Could you write out the listing below again, exactly?
--------------------
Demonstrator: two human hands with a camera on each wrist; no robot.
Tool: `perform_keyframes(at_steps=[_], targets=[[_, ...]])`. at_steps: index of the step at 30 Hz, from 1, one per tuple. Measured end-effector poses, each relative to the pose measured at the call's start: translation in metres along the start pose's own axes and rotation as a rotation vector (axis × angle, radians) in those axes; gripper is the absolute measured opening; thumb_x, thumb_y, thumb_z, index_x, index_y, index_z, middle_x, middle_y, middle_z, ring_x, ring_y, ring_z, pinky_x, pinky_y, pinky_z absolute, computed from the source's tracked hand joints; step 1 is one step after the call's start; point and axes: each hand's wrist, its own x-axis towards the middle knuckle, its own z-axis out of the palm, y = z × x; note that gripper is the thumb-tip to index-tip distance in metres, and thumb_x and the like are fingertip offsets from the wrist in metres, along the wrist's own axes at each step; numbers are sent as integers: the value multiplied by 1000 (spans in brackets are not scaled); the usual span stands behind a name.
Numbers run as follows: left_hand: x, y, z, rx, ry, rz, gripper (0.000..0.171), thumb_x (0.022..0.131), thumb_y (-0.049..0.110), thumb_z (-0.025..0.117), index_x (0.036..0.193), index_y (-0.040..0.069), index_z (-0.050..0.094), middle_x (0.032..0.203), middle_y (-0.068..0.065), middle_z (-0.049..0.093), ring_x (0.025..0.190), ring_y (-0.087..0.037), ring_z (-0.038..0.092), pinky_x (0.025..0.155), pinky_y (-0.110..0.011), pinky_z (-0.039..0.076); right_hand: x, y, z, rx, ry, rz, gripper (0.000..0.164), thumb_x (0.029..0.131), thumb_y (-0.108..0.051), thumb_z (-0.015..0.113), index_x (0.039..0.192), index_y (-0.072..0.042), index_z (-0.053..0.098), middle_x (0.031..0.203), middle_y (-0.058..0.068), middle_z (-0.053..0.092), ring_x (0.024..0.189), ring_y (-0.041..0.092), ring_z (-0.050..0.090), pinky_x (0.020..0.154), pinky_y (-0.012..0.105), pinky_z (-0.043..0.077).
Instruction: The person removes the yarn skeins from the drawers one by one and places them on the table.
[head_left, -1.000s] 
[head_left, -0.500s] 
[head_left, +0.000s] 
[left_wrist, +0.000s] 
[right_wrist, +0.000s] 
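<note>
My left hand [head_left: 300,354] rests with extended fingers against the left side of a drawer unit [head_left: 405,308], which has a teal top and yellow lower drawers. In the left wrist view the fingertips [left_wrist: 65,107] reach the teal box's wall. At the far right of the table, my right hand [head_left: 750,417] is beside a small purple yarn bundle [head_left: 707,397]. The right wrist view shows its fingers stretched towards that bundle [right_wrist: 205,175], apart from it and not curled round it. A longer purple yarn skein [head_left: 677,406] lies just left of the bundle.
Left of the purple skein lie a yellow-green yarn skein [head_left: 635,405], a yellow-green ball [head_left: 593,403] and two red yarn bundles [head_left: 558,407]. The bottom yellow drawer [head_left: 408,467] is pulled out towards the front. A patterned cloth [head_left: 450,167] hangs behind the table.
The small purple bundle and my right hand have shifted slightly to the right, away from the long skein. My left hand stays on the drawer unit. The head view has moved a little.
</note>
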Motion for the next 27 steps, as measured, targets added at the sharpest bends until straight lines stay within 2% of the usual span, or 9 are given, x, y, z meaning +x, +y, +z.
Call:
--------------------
◆ Task response
Demonstrator: two human hands with a camera on each wrist; no robot.
Tool: `perform_keyframes(at_steps=[_], targets=[[_, ...]])`. at_steps: index of the step at 30 Hz, from 1, one per tuple. Measured end-effector poses, each relative to the pose measured at the call's start: translation in metres along the start pose's own axes and rotation as a rotation vector (axis × angle, radians) in those axes; gripper is the absolute measured opening; thumb_x, thumb_y, thumb_z, index_x, index_y, index_z, middle_x, middle_y, middle_z, ring_x, ring_y, ring_z, pinky_x, pinky_y, pinky_z absolute, computed from the source's tracked hand joints; step 1 is one step after the call's start; point and axes: each hand's wrist, its own x-axis towards the middle knuckle, its own z-axis out of the palm, y = z × x; note that gripper is the thumb-tip to index-tip distance in metres, and thumb_x and the like are fingertip offsets from the wrist in metres, along the wrist's own axes at each step; numbers are sent as integers: the value multiplied by 1000 (spans in brackets are not scaled); the usual span stands behind a name.
Numbers run as follows: left_hand: x, y, z, rx, ry, rz, gripper (0.000..0.171), thumb_x (0.022..0.131), thumb_y (-0.049..0.110), thumb_z (-0.025..0.117), index_x (0.036..0.193), index_y (-0.040..0.069), index_z (-0.050..0.094), middle_x (0.032..0.203), middle_y (-0.068..0.065), middle_z (-0.049..0.093), ring_x (0.025..0.190), ring_y (-0.087..0.037), ring_z (-0.038..0.092), pinky_x (0.025..0.155), pinky_y (-0.110..0.011), pinky_z (-0.039..0.076); right_hand: x, y, z, rx, ry, rz, gripper (0.000..0.164), thumb_x (0.029..0.131), thumb_y (-0.108..0.051), thumb_z (-0.015..0.113), index_x (0.039..0.192), index_y (-0.072..0.042), index_z (-0.053..0.098), middle_x (0.031..0.203), middle_y (-0.058..0.068), middle_z (-0.053..0.092), ring_x (0.024..0.189), ring_y (-0.041..0.092), ring_z (-0.050..0.090), pinky_x (0.020..0.154), pinky_y (-0.012..0.105), pinky_z (-0.043..0.077).
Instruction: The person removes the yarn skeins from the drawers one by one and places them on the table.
[head_left, -1.000s] 
[head_left, -0.500s] 
[head_left, +0.000s] 
[left_wrist, +0.000s] 
[right_wrist, +0.000s] 
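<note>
My left hand [head_left: 300,354] rests with extended fingers against the left side of a drawer unit [head_left: 405,308], which has a teal top and yellow lower drawers. In the left wrist view the fingertips [left_wrist: 65,107] reach the teal box's wall. At the far right of the table, my right hand [head_left: 750,417] is beside a small purple yarn bundle [head_left: 707,397]. The right wrist view shows its fingers stretched towards that bundle [right_wrist: 205,175], apart from it and not curled round it. A longer purple yarn skein [head_left: 677,406] lies just left of the bundle.
Left of the purple skein lie a yellow-green yarn skein [head_left: 635,405], a yellow-green ball [head_left: 593,403] and two red yarn bundles [head_left: 558,407]. The bottom yellow drawer [head_left: 408,467] is pulled out towards the front. A patterned cloth [head_left: 450,167] hangs behind the table.
The small purple bundle and my right hand have shifted slightly to the right, away from the long skein. My left hand stays on the drawer unit. The head view has moved a little.
</note>
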Motion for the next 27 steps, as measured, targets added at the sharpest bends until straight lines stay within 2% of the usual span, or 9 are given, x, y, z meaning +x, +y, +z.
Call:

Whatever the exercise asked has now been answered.